Now we move on to Purple, which was a color that Velvia 50 favored in previous examples:

 

As before, E100 on the left and Velvia 50 on the right…….

 

For me, the Velvia yields a more attractive color and is closer to what I saw.  Now let me tell you a little secret.  Once in a Physics experiment in college, it showed that I tend to see a little bit into the UV spectrum.  That is probably why the richer purples appeal more to me.
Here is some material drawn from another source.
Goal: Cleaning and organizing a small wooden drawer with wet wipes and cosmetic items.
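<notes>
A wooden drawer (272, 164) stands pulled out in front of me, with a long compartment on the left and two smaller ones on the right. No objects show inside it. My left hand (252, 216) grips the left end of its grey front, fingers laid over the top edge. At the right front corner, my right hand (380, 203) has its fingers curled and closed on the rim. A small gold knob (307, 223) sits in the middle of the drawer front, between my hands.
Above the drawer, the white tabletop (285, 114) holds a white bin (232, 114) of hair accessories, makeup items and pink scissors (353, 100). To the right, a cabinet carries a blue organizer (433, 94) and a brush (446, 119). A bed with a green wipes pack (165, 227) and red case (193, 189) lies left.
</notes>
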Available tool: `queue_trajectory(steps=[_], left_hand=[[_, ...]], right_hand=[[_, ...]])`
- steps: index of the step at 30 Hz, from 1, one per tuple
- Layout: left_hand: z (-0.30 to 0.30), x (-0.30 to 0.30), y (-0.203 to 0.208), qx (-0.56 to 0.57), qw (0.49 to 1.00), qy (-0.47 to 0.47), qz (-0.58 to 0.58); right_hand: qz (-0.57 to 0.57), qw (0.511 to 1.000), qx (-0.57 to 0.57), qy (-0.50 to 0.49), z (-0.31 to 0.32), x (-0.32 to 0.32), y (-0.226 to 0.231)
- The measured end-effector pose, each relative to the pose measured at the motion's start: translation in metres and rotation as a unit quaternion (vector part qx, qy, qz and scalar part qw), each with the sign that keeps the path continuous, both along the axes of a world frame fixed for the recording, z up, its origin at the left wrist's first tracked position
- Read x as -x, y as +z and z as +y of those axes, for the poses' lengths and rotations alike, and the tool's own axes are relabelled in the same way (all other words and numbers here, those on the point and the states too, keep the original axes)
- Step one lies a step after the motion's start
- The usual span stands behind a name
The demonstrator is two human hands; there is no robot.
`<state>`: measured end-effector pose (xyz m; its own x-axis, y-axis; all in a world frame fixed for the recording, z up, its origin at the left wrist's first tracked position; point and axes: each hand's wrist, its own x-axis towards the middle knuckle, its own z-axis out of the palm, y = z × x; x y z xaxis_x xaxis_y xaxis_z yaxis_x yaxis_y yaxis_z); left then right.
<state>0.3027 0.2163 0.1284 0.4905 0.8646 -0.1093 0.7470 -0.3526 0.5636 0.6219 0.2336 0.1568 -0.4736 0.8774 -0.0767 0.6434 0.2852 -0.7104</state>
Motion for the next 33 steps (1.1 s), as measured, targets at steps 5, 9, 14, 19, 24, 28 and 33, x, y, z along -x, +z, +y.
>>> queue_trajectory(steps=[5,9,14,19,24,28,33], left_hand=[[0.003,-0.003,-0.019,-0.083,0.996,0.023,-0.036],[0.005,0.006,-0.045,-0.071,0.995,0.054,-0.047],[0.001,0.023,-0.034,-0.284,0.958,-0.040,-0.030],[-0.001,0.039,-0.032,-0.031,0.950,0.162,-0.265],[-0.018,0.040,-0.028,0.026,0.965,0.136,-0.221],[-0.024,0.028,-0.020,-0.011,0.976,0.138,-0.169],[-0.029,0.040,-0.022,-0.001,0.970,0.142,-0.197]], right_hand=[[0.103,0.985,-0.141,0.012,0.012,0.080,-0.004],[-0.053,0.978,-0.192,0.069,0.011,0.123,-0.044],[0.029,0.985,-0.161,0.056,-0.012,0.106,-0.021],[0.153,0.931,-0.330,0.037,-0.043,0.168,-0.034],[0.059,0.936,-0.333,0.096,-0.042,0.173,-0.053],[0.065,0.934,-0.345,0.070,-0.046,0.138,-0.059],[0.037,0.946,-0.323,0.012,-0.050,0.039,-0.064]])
However, if you want truer color I think we have to get out the Portra 400 (below).  Again, I think it is an aesthetic choice…….

 

Portra_Purple_Iris

Prelim Discussion of IR-Sensitive B&W Films Part I: SFX-200 and Retro 80S

I typically use Ilford SFX-200 as my IR-Sensitive film.  When I started, I used it with my darkest red filter:

But now I use my IR-695 filter:

 

Recently I’ve had two IR-sensitive film come my way: Rollei Retro 80S and Washi-Z.  Let’s start with the Rollei film. Because of my positive experience using the 695 filter, I tried this with the Retro 80S.  It resulted in interesting but very high contrast images:

Retro_80S_Cathedral2

Compare this to T-MAX 400 with a Dark Red filter (sorry that’s the film I had in the other Mamiya-7 at the time):

TMAX_400_Cathedral2

Here a direct comparison of the same scene, SFX-200 and Retro 80S, both with the IR-695 filter:

Retro_80S_Cathedral1SFX_Cathedral1

Can you tell which is which? The Retro 80S is the upper image, the SFX-200 is the lower image.  The SFX image preserves the fine high altitude clouds better…..
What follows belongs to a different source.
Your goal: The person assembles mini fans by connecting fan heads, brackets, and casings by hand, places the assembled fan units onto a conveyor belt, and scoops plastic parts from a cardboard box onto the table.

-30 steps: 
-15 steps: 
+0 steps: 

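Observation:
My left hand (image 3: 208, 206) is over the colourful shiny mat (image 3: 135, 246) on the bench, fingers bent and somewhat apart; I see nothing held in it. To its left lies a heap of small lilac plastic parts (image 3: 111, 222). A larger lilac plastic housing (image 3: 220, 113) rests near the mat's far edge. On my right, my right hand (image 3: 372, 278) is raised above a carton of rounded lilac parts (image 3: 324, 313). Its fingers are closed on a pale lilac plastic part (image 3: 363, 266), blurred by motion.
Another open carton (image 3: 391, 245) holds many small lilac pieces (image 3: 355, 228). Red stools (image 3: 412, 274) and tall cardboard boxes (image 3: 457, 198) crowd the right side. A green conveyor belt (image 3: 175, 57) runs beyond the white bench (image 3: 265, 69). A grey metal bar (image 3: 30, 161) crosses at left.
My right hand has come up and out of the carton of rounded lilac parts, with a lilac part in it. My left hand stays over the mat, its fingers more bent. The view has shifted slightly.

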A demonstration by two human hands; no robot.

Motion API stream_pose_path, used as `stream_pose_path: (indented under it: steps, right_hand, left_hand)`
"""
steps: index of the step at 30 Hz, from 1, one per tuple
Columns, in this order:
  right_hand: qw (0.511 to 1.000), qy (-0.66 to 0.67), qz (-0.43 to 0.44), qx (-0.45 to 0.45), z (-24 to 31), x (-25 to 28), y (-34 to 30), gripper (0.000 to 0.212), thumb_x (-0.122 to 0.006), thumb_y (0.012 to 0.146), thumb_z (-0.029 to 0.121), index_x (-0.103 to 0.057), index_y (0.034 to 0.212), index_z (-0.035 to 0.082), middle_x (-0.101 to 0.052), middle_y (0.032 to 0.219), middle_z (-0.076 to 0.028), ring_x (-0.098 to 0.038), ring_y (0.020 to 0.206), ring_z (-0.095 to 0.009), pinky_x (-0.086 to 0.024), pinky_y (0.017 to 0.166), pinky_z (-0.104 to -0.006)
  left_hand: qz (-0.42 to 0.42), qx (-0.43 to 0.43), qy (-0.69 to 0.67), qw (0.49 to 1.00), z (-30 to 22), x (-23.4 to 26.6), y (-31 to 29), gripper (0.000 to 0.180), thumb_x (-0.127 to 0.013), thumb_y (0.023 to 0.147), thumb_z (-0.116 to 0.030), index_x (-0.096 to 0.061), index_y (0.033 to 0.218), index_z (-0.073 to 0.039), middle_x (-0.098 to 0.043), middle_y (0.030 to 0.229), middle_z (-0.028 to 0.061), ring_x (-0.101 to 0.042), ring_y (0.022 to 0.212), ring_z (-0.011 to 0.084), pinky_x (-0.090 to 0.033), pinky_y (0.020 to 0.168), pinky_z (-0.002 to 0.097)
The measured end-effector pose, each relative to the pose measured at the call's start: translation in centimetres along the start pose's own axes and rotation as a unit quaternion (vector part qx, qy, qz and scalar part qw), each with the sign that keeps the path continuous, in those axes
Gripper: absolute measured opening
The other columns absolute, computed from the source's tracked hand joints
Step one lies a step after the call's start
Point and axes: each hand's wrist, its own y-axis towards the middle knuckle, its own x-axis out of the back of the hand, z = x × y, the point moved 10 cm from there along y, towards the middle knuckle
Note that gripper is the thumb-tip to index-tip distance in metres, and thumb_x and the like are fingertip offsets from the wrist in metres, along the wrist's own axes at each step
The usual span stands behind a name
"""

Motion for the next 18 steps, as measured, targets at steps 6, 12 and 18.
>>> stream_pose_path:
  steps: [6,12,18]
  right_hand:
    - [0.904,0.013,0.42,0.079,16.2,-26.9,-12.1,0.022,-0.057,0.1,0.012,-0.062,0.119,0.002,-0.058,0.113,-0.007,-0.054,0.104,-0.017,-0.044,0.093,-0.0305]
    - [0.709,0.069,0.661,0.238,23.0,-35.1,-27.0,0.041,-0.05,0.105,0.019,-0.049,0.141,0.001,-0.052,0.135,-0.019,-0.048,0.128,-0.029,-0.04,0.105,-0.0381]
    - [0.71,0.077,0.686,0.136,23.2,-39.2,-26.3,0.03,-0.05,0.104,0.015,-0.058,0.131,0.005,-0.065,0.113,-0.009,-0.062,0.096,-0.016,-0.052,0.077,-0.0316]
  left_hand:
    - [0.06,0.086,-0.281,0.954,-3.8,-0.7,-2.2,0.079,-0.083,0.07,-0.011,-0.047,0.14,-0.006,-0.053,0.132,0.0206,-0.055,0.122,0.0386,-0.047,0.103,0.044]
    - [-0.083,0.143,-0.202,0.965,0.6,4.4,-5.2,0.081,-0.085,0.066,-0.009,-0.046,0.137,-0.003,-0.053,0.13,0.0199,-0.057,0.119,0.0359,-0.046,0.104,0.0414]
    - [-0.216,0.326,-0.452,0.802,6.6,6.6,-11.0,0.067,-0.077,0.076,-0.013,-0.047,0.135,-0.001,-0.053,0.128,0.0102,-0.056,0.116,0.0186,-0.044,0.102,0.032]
I have recently read an article on the Retro 80S, where the author only used the dark red filter.    @EMULSIVEfilm also has another recent article comparing Retro 80S and Retro 400S, again both using the dark red filter.  So now I’m going to embark on a set of side by side Retro and SFX images making, using only the dark red filter.  Can’t wait to see what happens……

IR_Filrm_Test_120

Washi-Z discussion coming in Part II.

Kodak E100 vs. Fuji Velvia 50: The Showdown Begins

I have to admit that I was disappointed with early my 35 mm E100 results.  I felt that the film was cold and realized that it was based on the old E100G, a film I only used with a warming filter.  My favorite of the old Kodak E-6 films was E100GX, the warm toned film.  I used it extensively in Patagonia and mourned its loss.  You can also check out our first Patagonia Calendar.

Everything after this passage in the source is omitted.